● What you need to do: Among the lines below, how many carry the string "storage"? Reply with a number and nothing else.
━━━━━━━━━━━━━━━━━━━━
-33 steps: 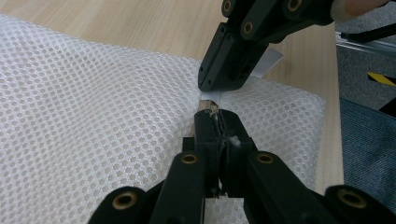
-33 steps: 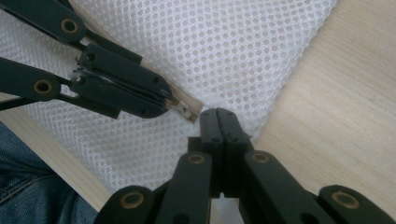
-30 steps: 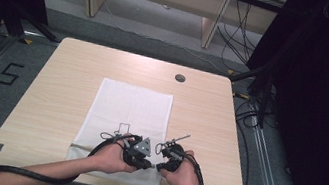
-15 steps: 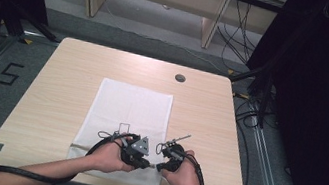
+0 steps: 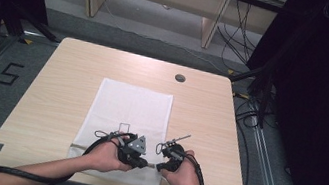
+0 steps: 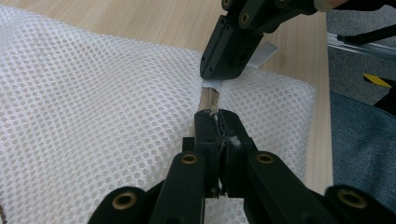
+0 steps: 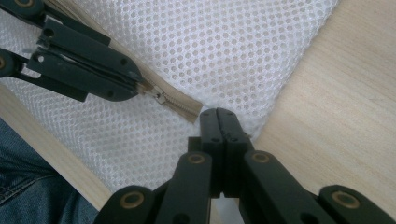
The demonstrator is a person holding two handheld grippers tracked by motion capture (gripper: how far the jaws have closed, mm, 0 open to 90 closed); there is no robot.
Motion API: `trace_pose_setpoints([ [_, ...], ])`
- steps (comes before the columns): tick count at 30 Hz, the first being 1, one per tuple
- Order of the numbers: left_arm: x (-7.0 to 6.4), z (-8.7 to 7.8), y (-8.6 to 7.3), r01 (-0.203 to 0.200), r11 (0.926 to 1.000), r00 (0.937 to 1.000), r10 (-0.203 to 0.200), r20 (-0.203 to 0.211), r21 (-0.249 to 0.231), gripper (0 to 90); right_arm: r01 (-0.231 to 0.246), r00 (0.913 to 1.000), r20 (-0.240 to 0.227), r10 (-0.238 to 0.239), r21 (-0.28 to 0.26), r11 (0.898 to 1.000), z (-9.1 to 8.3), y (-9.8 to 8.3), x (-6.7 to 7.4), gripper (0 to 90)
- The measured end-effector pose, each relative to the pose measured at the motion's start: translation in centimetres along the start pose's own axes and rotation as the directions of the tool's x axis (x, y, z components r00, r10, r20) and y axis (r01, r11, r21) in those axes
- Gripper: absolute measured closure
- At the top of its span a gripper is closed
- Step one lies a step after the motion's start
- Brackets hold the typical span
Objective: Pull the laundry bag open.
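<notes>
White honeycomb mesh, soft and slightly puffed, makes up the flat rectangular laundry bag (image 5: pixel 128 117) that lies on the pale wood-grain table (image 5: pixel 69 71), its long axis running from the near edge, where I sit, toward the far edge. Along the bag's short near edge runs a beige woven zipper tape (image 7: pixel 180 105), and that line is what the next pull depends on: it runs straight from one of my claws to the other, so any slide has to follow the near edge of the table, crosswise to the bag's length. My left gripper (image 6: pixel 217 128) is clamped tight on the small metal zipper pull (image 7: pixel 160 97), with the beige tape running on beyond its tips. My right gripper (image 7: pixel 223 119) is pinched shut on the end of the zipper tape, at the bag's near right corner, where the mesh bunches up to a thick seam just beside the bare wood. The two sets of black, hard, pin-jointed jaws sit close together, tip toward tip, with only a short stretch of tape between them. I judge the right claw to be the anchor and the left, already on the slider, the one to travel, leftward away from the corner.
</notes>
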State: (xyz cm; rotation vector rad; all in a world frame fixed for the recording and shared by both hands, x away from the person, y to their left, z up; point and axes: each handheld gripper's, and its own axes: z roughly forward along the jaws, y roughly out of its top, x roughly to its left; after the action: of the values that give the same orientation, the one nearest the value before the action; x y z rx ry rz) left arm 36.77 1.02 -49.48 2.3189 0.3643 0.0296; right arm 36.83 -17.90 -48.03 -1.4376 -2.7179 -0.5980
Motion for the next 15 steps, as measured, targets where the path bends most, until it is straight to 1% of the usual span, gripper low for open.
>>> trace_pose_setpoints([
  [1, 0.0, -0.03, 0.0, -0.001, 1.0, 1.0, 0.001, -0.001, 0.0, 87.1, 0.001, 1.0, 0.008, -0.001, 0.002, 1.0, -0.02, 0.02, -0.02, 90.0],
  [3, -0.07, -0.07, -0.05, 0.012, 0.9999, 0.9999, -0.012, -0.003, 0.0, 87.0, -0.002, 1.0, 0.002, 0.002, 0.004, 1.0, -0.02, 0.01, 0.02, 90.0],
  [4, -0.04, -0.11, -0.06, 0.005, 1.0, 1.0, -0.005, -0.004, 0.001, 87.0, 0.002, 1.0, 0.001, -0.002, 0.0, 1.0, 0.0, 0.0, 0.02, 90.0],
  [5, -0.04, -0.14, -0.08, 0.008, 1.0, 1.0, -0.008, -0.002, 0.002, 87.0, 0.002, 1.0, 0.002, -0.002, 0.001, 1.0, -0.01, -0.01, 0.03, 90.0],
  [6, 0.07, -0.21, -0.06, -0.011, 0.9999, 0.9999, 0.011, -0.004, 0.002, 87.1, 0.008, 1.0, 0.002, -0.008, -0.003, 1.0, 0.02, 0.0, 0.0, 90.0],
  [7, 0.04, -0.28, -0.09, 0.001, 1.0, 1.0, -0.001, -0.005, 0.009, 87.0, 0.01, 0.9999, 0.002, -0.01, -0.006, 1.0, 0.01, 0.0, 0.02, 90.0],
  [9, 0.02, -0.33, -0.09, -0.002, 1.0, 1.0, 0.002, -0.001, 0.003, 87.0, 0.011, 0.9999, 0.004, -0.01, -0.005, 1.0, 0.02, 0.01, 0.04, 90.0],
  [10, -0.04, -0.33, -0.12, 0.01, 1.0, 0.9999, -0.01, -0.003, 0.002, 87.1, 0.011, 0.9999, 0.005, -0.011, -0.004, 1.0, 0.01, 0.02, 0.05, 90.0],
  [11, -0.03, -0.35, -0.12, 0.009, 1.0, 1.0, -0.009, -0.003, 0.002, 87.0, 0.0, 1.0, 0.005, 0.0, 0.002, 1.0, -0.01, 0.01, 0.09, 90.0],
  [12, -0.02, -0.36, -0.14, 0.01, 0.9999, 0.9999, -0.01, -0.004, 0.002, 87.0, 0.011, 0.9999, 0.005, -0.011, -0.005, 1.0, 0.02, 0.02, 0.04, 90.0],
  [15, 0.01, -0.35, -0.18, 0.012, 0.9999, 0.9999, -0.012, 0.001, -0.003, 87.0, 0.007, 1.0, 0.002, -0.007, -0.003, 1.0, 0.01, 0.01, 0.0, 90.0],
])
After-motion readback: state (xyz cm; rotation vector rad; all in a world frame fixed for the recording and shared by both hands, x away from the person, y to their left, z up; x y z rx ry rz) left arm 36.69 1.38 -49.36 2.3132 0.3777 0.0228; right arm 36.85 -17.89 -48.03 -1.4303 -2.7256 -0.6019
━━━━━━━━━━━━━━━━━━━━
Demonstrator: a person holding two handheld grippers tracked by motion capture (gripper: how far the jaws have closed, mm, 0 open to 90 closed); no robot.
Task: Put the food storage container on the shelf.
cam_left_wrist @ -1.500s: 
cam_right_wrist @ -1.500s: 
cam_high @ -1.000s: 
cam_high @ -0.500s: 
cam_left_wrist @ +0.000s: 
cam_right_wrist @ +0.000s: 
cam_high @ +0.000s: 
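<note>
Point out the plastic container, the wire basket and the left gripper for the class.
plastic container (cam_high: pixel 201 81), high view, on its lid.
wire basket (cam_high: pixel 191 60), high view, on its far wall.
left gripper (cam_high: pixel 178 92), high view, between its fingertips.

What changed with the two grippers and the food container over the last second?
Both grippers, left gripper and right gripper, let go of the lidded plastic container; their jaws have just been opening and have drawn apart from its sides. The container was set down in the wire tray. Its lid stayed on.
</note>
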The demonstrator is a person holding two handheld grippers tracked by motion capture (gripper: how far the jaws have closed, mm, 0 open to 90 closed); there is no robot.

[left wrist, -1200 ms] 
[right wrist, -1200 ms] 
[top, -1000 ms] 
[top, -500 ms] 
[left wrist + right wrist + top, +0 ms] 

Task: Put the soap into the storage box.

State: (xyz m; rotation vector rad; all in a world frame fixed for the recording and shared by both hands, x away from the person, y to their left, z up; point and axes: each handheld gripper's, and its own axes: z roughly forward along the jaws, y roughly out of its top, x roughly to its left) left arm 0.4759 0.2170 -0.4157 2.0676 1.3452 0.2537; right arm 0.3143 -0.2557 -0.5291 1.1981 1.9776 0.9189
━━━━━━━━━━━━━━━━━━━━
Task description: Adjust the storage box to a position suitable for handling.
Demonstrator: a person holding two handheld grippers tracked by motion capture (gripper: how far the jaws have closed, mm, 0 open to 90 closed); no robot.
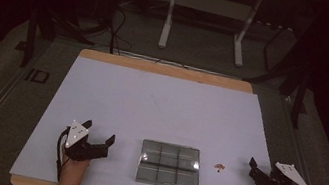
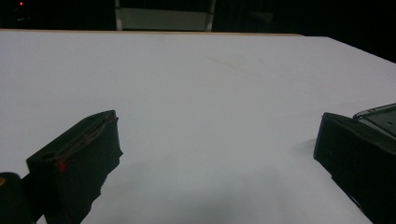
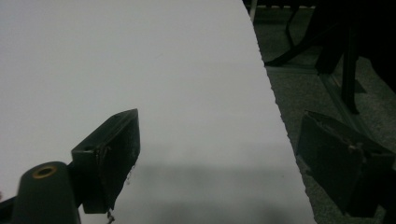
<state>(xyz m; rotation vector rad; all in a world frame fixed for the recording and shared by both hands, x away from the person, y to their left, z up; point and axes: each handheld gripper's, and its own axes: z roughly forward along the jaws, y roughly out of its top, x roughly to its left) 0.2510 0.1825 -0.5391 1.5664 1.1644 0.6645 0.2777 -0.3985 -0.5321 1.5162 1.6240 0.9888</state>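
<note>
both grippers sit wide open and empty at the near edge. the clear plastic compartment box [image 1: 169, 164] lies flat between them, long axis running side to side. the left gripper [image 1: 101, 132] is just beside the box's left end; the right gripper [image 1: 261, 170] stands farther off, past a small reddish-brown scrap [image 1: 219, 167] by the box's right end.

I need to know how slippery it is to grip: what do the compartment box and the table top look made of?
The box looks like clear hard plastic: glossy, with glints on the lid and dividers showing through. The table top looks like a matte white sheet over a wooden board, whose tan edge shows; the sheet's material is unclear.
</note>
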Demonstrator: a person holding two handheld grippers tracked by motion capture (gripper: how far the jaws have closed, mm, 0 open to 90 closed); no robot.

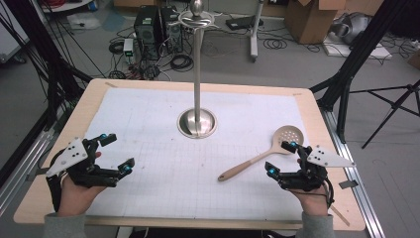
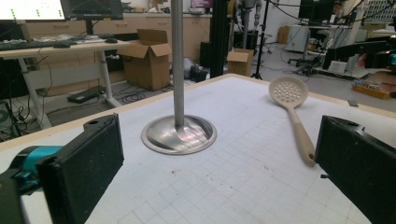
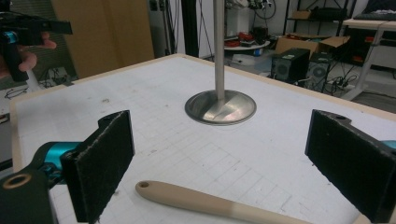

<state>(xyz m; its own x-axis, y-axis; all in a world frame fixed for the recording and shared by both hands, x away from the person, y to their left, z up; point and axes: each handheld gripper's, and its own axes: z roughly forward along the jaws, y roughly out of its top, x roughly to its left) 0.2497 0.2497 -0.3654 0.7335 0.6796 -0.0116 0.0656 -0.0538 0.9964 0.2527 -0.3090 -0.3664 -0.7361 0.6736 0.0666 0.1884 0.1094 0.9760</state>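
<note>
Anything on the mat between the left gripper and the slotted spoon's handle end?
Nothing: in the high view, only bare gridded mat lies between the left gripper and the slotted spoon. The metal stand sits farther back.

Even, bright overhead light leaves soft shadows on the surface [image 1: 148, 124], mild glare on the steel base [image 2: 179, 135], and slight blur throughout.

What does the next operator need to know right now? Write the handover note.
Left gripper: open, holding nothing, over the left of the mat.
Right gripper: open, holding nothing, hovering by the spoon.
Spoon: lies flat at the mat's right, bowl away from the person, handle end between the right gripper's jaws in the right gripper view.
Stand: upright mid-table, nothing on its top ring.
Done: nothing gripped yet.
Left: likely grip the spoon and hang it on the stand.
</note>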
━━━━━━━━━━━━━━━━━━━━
● Exercise result: 3